> **Task brief**
In the data below, locate each line with the word "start" and list it.

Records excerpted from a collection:
•••••
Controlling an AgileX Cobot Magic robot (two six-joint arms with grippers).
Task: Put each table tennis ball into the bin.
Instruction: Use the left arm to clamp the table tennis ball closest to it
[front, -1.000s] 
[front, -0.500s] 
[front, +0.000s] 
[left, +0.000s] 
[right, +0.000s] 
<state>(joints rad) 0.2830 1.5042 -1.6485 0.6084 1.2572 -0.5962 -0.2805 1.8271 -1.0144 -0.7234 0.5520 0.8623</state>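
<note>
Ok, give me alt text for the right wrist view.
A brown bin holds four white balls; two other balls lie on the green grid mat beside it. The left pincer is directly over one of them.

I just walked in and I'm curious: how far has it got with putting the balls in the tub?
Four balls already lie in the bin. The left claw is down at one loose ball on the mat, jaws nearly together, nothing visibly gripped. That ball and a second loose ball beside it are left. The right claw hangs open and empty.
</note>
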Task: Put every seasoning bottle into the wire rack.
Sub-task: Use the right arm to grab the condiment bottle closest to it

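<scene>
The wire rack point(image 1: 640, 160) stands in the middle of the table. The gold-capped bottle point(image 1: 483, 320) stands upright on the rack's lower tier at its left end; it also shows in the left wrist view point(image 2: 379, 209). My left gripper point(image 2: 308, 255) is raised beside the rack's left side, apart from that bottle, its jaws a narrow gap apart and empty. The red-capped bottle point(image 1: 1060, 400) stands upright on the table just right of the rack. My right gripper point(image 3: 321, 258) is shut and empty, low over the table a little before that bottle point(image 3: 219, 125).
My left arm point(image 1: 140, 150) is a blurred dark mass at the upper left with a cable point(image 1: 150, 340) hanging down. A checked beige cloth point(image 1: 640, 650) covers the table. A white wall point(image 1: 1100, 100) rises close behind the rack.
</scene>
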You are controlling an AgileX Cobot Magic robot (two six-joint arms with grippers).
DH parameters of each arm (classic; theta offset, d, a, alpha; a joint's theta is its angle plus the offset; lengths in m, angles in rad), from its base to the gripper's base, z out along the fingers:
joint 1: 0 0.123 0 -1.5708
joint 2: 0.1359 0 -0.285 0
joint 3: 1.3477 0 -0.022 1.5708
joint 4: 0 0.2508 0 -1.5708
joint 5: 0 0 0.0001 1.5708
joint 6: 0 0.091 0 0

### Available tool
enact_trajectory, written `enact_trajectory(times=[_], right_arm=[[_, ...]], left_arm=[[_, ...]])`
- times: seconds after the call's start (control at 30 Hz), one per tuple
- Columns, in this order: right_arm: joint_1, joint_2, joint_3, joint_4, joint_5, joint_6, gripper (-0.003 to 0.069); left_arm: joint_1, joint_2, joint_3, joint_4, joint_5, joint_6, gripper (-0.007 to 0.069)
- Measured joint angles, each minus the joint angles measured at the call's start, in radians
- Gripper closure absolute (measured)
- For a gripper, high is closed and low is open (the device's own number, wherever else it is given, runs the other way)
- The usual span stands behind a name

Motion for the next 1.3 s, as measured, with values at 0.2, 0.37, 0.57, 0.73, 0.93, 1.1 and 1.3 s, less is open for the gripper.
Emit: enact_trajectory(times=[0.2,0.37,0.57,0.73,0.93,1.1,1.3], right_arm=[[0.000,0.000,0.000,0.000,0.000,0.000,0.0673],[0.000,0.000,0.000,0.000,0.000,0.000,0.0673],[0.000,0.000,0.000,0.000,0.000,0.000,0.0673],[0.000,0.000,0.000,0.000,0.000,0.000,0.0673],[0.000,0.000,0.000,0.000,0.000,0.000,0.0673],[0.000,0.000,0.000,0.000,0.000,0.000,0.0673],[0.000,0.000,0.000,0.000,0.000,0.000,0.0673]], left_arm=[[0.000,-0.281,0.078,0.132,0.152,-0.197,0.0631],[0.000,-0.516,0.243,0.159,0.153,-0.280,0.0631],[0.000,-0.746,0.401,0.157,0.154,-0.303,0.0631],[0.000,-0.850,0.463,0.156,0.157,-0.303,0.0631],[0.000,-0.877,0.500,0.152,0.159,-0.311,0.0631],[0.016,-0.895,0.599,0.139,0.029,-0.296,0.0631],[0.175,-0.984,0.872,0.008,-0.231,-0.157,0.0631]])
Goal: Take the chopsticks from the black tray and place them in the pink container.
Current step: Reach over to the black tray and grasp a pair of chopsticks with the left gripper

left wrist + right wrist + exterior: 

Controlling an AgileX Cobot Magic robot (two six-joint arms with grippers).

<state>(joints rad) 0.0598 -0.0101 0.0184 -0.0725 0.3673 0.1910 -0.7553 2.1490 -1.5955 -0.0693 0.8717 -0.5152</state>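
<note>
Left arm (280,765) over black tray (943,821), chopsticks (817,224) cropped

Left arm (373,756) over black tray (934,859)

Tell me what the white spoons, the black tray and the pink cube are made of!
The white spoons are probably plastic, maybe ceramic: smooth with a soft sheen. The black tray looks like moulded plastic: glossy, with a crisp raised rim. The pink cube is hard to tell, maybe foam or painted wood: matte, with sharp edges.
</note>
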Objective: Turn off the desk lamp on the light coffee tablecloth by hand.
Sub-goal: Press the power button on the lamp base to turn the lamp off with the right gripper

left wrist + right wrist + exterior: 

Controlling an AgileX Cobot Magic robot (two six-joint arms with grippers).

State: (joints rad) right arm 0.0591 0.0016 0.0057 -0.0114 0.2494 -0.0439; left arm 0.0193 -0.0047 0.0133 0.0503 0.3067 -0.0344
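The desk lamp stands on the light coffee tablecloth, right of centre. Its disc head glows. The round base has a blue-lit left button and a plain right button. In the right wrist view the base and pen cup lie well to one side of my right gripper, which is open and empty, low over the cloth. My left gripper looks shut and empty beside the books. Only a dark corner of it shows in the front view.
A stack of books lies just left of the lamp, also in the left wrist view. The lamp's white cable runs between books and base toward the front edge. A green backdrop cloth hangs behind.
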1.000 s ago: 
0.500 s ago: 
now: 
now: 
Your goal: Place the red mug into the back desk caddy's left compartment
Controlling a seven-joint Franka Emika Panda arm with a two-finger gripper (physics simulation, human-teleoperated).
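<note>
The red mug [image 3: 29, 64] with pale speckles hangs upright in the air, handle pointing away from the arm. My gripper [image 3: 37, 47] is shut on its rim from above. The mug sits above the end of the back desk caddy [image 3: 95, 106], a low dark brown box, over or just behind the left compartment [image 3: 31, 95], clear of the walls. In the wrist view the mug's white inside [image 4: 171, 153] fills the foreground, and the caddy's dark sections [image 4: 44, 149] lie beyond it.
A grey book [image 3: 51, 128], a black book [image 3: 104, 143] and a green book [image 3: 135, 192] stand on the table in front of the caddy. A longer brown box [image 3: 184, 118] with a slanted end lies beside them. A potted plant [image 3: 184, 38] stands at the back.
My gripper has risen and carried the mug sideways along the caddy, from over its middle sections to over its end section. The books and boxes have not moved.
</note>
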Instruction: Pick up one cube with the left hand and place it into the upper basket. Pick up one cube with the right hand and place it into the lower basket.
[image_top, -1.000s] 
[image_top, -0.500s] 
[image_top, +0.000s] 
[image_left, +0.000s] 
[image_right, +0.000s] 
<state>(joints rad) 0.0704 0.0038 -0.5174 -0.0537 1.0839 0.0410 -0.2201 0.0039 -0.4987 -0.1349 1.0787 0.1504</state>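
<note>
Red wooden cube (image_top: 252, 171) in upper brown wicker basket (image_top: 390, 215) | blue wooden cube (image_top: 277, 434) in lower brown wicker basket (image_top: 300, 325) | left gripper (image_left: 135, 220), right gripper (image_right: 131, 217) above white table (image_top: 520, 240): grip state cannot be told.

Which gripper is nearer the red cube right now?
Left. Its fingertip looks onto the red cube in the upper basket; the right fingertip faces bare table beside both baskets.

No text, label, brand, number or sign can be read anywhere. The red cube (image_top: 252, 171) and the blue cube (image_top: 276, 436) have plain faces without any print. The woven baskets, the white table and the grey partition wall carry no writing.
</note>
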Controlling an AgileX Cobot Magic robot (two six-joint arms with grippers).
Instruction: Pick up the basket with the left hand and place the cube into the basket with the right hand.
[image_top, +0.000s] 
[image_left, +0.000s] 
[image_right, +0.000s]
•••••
> **Output**
- times: seconds after the call's start (control at 30 Hz), one per tuple
- Measured joint angles, each minus the joint angles measured at the call's start, in radians

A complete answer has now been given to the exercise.